#### Exercise goal:
Quote every line from the top of the listing down to and including the line that contains "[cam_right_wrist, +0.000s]".

#### Given data:
====
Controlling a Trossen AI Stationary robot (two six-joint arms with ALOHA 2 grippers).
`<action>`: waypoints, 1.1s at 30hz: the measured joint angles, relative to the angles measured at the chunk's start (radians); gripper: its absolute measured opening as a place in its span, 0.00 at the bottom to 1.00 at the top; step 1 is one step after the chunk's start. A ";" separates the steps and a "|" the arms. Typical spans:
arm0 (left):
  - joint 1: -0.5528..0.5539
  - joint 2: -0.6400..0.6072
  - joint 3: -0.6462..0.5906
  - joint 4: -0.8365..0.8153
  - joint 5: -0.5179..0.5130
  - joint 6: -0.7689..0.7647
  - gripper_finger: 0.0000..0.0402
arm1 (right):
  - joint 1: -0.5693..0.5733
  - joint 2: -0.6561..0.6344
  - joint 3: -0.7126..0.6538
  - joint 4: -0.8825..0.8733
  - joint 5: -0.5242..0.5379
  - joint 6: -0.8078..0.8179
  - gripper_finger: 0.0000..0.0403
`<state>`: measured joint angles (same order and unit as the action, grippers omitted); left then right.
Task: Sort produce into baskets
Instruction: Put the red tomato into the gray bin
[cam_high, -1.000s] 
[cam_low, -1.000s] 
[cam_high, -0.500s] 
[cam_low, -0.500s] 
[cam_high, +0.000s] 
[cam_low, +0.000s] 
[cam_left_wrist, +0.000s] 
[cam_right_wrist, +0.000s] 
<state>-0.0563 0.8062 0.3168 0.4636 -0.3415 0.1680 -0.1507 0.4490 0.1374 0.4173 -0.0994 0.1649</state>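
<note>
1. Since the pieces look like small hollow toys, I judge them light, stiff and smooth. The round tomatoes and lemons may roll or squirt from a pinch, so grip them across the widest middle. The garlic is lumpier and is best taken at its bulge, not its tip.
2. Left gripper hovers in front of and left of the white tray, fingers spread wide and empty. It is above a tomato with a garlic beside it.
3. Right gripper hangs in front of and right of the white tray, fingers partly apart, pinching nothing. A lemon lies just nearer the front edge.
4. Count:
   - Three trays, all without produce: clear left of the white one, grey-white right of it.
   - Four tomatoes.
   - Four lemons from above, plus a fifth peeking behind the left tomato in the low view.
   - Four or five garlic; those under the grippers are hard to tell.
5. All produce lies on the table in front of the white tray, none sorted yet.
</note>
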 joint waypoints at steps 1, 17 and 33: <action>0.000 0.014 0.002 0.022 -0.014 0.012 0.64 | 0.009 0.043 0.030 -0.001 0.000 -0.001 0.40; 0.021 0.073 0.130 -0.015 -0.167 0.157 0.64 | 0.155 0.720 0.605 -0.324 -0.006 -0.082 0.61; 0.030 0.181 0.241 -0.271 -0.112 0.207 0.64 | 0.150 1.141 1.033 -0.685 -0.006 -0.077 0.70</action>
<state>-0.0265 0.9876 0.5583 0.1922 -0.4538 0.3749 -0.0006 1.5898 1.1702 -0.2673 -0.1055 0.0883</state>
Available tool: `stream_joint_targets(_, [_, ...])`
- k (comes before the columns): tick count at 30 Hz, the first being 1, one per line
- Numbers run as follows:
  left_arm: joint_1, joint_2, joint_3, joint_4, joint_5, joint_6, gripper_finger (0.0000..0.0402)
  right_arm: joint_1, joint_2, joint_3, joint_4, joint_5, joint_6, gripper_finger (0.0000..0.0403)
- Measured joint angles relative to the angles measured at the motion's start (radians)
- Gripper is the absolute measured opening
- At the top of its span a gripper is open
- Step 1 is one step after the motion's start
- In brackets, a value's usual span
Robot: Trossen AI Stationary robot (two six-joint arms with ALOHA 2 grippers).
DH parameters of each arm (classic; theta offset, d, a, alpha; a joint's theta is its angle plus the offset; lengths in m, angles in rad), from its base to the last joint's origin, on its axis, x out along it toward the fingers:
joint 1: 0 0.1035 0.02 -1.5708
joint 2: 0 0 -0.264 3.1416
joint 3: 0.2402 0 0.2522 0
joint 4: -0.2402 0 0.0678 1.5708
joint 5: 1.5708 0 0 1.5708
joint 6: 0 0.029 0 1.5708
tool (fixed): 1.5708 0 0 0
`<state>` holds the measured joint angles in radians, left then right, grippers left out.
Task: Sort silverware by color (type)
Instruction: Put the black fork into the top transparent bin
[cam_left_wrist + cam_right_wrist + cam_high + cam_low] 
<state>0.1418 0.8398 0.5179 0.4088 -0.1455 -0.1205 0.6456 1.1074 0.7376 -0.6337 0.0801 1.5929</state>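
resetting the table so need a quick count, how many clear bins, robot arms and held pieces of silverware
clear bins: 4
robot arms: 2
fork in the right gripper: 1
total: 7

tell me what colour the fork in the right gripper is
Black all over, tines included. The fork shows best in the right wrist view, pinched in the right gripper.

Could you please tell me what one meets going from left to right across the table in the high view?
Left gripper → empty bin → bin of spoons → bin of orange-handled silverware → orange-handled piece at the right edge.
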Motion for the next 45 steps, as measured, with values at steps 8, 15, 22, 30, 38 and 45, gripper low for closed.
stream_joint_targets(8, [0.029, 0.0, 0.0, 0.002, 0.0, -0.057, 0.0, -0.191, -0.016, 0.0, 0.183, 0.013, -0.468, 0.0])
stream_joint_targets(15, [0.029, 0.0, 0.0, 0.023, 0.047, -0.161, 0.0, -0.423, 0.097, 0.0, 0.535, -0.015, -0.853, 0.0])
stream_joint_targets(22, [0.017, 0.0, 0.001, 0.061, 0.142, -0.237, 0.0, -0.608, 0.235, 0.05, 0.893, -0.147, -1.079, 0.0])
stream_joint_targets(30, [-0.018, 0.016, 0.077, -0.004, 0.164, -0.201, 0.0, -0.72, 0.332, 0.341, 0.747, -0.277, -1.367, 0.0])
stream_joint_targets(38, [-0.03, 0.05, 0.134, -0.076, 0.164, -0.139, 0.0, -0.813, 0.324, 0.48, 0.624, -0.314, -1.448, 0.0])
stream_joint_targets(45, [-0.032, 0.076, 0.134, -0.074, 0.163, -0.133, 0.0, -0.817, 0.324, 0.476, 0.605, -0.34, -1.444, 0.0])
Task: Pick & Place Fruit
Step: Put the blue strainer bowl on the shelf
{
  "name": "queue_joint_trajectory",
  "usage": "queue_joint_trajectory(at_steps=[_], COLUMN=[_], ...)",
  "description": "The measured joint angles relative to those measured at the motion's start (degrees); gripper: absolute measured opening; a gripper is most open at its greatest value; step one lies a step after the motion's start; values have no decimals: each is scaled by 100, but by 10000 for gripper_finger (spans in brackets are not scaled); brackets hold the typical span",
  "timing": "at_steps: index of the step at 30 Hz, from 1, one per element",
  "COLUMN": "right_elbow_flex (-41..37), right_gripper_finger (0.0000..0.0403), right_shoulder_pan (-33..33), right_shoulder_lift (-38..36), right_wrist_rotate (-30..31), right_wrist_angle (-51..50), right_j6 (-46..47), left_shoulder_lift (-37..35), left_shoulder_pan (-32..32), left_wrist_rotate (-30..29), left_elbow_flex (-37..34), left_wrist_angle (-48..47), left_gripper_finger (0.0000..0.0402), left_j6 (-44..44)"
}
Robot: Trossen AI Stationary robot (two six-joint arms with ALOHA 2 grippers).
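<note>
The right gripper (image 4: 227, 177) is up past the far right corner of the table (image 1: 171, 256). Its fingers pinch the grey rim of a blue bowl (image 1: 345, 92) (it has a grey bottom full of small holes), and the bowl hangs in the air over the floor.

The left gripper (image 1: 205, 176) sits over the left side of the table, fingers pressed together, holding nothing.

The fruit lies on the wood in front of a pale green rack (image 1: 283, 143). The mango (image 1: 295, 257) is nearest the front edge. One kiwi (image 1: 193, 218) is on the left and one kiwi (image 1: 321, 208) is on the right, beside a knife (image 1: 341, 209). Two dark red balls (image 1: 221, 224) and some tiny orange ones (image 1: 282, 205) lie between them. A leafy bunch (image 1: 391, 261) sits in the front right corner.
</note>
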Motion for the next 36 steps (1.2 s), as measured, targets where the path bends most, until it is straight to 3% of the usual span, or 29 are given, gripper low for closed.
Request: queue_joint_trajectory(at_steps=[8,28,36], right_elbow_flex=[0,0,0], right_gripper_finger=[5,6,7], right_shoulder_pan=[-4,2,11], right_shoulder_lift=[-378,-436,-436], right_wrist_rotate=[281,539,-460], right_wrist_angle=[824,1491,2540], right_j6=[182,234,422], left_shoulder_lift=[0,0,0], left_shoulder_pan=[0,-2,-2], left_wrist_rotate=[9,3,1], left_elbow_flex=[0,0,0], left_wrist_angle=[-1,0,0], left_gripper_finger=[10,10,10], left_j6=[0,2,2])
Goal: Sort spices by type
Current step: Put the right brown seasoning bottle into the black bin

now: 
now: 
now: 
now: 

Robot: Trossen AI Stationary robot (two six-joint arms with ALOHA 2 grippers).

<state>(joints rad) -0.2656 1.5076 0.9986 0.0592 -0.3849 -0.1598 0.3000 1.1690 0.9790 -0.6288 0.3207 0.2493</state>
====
#### Exercise answer:
Controlling a Trossen AI Stationary robot (two six-joint arms with ALOHA 2 grippers).
`<action>`: waypoints, 1.1s at 30hz: the measured joint angles, relative to the angles measured at the chunk's start (radians); gripper: its absolute measured opening as a place in its span, 0.00 at the bottom to 1.00 at the top; step 1 is one step after the chunk's start. A ";" separates the steps and a "|" the arms. Typical spans:
arm0 (left):
  - joint 1: -0.5528..0.5539
  - joint 2: -0.6400..0.6072
  - joint 3: -0.6462..0.5906
  - joint 4: -0.8365..0.8153
  - joint 5: -0.5179..0.5130
  - joint 6: -0.7689..0.7647
  - gripper_finger: 0.0000..0.0402
arm1 (right):
  - joint 1: -0.5693..0.5733
  - joint 2: -0.6561..0.6344
  - joint 3: -0.7126..0.6538
  - joint 4: -0.8825..0.8733
  - joint 5: -0.5242..0.5379
  - joint 6: -0.8078..0.8179
  - gripper_finger: 0.0000..0.0403
`<state>`: measured joint angles (same order and unit as the action, grippers omitted); left then right.
Task: Sort produce into baskets
Instruction: Put the red tomato into the gray bin
[cam_high, -1.000s] 
[cam_low, -1.000s] 
[cam_high, -0.500s] 
[cam_low, -0.500s] 
[cam_high, +0.000s] 
[cam_low, +0.000s] 
[cam_left_wrist, +0.000s] 
[cam_right_wrist, +0.000s] 

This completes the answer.